Now, I’m writing these words — dear members of The LSP Society — to let you know what I’ll be doing in just 10 days’ time.

The project is about to extend even deeper into lifeboat life in a way that I never would have envisaged, simply because I had no idea that some of the bonds I would make with people would be so strong.

But, first, let’s rewind a little…

As I’ve said before: when my journey came to an abrupt pause on 16th March 2020, our initial review date of 30th April 2020 seemed like an eon away, even though it was only six weeks.

“It is temporary and will pass” I said in this video at the time

…but none of us had any idea how things would unfold, did we?

30th April 2020 passed by without contacting the RNLI because it was clearly pointless to try and arrange anything.

Fast forward to March this year when I emailed the charity to assess the lay of the land, proposing a return to the coast for The LSP in September.

That seemed a sensible proposition but we both agreed that it remained hard to plan anything at all. Even a year down the line, Covid was — and still is — an ever-shifting entity.
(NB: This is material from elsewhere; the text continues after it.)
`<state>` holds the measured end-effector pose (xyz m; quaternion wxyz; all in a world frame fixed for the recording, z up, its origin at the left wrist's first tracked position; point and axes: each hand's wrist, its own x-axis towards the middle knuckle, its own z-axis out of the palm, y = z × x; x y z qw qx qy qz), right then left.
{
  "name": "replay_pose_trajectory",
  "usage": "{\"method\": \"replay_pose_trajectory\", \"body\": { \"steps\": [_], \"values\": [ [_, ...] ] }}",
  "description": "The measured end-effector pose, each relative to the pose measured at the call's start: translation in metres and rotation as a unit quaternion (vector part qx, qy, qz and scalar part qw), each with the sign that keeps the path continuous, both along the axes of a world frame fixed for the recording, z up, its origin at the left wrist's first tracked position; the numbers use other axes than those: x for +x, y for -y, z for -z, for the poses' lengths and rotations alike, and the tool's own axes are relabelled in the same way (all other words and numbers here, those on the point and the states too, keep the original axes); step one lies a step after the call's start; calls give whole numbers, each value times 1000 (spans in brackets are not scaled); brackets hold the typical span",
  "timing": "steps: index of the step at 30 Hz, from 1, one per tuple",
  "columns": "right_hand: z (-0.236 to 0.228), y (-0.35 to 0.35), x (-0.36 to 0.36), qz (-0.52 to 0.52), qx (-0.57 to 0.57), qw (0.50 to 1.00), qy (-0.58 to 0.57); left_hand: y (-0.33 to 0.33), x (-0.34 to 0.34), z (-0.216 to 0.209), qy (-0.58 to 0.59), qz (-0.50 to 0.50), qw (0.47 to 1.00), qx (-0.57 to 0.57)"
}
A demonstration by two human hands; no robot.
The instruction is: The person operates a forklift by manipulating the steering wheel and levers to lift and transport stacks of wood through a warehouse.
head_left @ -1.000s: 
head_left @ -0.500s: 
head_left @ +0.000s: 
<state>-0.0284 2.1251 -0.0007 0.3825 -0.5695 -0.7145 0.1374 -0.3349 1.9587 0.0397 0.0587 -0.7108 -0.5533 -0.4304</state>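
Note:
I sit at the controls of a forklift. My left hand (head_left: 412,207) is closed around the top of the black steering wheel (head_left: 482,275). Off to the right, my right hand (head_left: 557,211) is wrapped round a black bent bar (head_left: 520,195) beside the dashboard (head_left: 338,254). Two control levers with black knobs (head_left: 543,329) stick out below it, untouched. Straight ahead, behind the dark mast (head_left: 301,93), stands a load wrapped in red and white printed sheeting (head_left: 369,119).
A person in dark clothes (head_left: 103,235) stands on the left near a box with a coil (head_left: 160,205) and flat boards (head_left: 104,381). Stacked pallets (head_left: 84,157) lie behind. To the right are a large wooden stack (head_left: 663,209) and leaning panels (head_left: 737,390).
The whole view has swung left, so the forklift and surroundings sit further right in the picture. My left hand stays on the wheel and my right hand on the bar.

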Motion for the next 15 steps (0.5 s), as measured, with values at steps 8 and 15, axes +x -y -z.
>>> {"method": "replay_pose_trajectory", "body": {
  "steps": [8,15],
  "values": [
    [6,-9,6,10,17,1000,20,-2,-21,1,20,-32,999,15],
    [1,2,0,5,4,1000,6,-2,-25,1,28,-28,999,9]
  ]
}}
So, we agreed to reconvene in July.

The delicate conversations and emails were gently batted to and fro. The weeks rolled by.

My contacts at the RNLI were trying their hardest to marry up everybody’s needs but, as lifeboat stations remain closed to the public, the understandably frustrating picture was still fuzzy.

At times, there were extended periods of radio silence, which were crippling and spoke volumes.

I noticed there had been a switch in my demeanour too. Under ‘normal’ circumstances, I consider myself to be quite an energetic person. When it comes to earning a crust, I reckon 80% of my time is dedicated to creative output and 20% to the general mechanics of running a business.

Once I’d successfully built and published our LSP Society app in June, the 80/20 split slowly flipped the other way round and my creative spark started to wain.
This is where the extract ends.